Nascido em Praga em 1948, ordenado padre ainda na clandestinidade e sujeito a forte vigilância por parte da polícia secreta, Halík interessou-se desde cedo pela filosofia e pela intervenção política. Tinha 20 anos quando a então União Soviética e seus aliados enviaram meio milhão de soldados, seis mil carros de combate e 800 aviões para invadir a Checoslováquia e pôr fim à “Primavera de Praga”, o movimento que tentou dar um “rosto humano” ao comunismo checo. Em Janeiro de 1969, o jovem estudante integrava também o grupo onde se incluía Jan Palach, que se imolou pelo fogo em protesto contra a ditadura comunista, acontecimento que marcaria Halík para a vida inteira.
Nascido no seio de uma família de tradição cristã, mas sem prática religiosa, Halík foi-se reaproximando do cristianismo: primeiro, na sua expressão hussita, do nome de Jan Huss (1369-1415) que, um século antes de Lutero, tentou iniciar um movimento de reforma da Igreja; depois, na expressão católica, acabando mesmo por frequentar um seminário teológico clandestino para ser padre.
Ordenado em Erfurt (Alemanha de Leste), em 1978, trabalhou depois também como psicoterapeuta de toxicodependentes. A formação nessa área permite-lhe hoje, também, fazer afirmações muito cáusticas sobre as fragilidades de uma parte dos membros do clero nos modos de viver o celibato.

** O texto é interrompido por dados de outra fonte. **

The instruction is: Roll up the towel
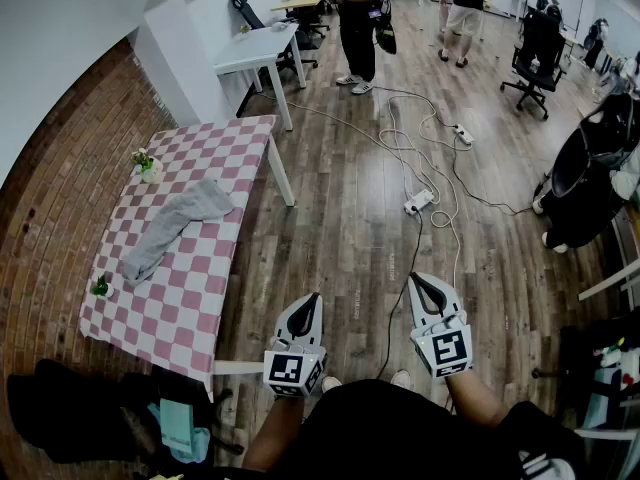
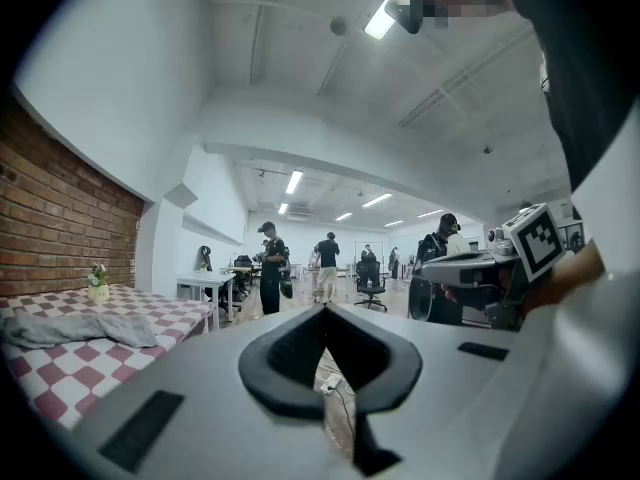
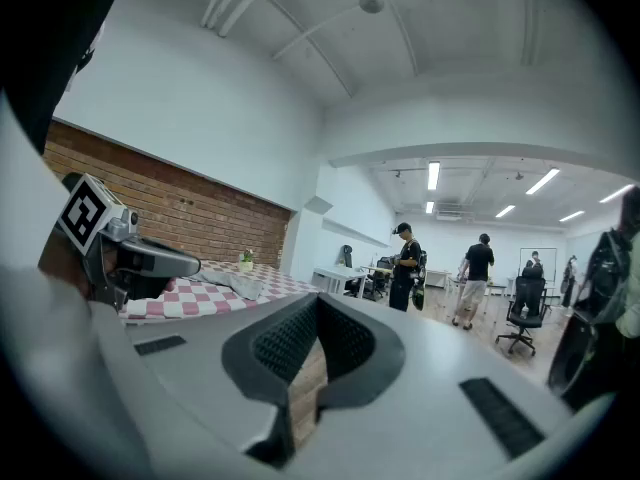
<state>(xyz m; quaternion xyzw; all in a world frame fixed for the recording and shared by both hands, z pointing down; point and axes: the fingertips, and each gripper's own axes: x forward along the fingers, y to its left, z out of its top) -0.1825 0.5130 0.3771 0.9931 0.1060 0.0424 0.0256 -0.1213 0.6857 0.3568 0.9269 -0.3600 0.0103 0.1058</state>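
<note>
The grey towel (image 1: 175, 226) lies unrolled and crumpled across the middle of the checkered table (image 1: 170, 320). The left gripper (image 1: 311, 299) and right gripper (image 1: 419, 281) hang over the wooden floor (image 1: 350, 218), well apart from the table's edge, jaws closed and empty.

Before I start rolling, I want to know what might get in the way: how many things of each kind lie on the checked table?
Grey towel: 1
Small plants: 2, the far plant and the near plant
Total on the checked table: 3
</note>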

Após a Revolução de Veludo que, em 1989, pôs fim à ditadura, Tomáš Halík foi conselheiro do Presidente Vaclac Havel, que chegou a propor que o seu amigo padre lhe sucedesse no cargo, o que Halík recusou, preferindo seguir outros caminhos. É esse trajecto cívico, político, cultural e religioso, e também as hesitações e dúvidas que sentiu – mesmo em relação ao celibato – que o autor de A Noite do Confessor descreve em Diante de Ti os Meus Caminhos.
A primeira intervenção pública de Tomáš Halík acontece na manhã desta quarta-feira, 21, mas apenas para alunos da Universidade Católica, em Lisboa. Às 18h30, no Colégio São João de Brito, o teólogo checo fará uma grande conferência pública sobre o tema Fazer que o mundo volte a pensar – razão, esperança e fé numa era de populismo. Na quinta, 22, decorre uma sessão de autógrafos na livraria Paulinas (R. Morais Soares, 56 A), entre as 15h30 e as 16h30. Às 18h30, na Capela do Rato (Calç. Bento da Rocha Cabral, 1 B), será a vez de uma conversa sobre o novo livro. A entrada é livre e as sessões decorrem em inglês, com tradução simultânea.
A entrevista de Tomáš Halík será publicada no RELIGIONLINE na próxima sexta-feira, dia 23.